Thanks to the MuseRats, and also to everyone we’ve ever had a chance to work with on this journey thus far.

And if you need some help with a web project, get in touch. We’re currently scheduling our next 20 years.

Comments | 5

  • Happy Anniversary! I enjoyed

    Happy Anniversary! I enjoyed reading the history of you and Lise and your collective genius. There are many, many people who are quite happy that you landed in Brattleboro and decided to start this crazy kind of online citizen journalism thing… 🙂 Here’s to 20 more glorious years!

  • Congratulations

    Here’s hoping you keep it up for many more successful and interesting years!

  • Twenty Years of Web Sites

    I am almost stunned to realize that we just passed the twenty year mark. It seems like such a long time… I posted roughly the following to commemorate the occasion on our MuseArts site blog:

    Today I was alerted to the fact that MuseArts, the web company Chris and I founded and still operate, is twenty years old. In fact it was a day much like today, warm and hazy, when the two of us trudged off to Somerville City Hall (which was way across town) to file our paperwork. It was a gesture of great optimism lightly dusted with insanity, but it was also one of those rare moments of liberation. We were out on our own, setting off into the sea of self-employment, not a care in the world, blue sky as far as the eye could see…

    Of course, that wasn’t exactly how it turned out. In fact, at times it was what we would today call challenging. But in the years since we started our own business, we’ve learned that no matter what it looks like, you have to keep on. It’s encouraging to note that we’ve successfully ridden the waves of this economy for two whole decades, and only gotten swamped once or twice. Fortunately, we’re good at bailing.

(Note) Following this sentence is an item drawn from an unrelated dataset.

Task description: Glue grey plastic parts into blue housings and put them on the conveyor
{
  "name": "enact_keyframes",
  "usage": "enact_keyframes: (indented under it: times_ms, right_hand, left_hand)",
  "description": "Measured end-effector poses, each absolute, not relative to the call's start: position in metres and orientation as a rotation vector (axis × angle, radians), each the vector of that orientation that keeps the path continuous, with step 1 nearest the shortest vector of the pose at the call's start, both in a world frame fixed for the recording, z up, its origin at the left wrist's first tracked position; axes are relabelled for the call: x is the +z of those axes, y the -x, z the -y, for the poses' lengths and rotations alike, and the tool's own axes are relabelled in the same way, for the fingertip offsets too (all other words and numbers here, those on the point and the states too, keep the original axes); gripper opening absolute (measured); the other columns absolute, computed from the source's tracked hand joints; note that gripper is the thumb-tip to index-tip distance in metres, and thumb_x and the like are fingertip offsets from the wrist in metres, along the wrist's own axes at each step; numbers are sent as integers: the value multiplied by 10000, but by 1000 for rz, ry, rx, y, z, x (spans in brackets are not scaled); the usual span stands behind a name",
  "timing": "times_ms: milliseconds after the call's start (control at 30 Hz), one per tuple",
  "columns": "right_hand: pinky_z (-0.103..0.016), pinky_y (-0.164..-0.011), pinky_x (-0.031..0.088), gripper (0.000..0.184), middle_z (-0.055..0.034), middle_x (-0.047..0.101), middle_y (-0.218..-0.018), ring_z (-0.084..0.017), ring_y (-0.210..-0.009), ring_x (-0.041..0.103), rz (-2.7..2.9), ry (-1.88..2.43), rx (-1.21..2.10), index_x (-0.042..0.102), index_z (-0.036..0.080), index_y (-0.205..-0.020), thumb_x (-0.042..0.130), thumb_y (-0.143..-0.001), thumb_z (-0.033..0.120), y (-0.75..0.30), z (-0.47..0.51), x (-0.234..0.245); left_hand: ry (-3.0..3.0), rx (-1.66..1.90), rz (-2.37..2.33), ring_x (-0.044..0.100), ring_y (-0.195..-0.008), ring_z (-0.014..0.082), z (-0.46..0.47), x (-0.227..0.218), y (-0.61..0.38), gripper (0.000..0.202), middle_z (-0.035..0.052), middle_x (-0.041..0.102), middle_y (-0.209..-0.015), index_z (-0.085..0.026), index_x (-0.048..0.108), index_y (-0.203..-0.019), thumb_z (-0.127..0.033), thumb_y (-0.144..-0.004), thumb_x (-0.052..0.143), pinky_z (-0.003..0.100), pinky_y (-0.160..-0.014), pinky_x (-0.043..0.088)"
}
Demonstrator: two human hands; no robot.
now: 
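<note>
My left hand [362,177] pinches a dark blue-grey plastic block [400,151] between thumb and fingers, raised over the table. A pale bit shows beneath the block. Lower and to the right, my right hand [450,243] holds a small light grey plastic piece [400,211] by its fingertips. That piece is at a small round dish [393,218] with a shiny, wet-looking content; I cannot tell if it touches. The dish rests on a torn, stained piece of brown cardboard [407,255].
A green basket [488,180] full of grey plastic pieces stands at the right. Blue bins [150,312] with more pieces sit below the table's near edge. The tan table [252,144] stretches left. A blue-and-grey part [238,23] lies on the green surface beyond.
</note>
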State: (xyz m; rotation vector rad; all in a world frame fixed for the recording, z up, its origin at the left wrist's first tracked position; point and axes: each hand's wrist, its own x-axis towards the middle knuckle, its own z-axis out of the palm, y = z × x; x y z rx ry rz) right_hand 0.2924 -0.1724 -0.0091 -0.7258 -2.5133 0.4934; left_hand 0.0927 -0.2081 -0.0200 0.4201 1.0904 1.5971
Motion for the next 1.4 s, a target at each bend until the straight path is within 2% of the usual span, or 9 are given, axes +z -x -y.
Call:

    We’ve learned so much in our twenty years as MuseArts that it could not possibly be enumerated. Let’s just say things have changed a lot since the days of table-based HTML and Javascript. And yet, a lot of the same rules apply — create easy to use, engaging, helpful web sites that solve problems for both the owner and the user and you will not go too far wrong. As for the business side, we’ve learned a bit more about our world from each of the many businesses and organizations we do work for.

    Would we do it again? You bet. Would we do it differently? Sure, but even then, I’m sure we would have had some tough times here and there. No matter what you do, there will always be larger forces at work such as wars, terrorist attacks, economic upheaval, and other forms of mayhem that can throw you some stunning curveballs. Life, as they say, is what happens while you make other plans.

    For our next twenty years, we hope to complete more and better projects, including some we’ve been kicking around for many years and a few more we haven’t come up with yet. We want to stay useful and help people out. And above all, we want to enjoy ourselves in what we do, because without joy, why do it? Surely not for the big salary and executive benefits!

    Thanks to all our clients through the years who’ve trusted us to build their web sites and, in some cases, bail them out of woeful situations. We are grateful to you all and look forward to many more years on the wild and wacky world wide web.

  • Be proud

    As someone who has worked with Lise and Chris professionally, personally and now “politicianally” (haha), I’d like to extend my congratulations and my wishes for you to indeed grace Brattleboro and the world with another 20 years of MuseArts!
    Be proud of your hard work, and what you’ve built over the years – your community is grateful to you both.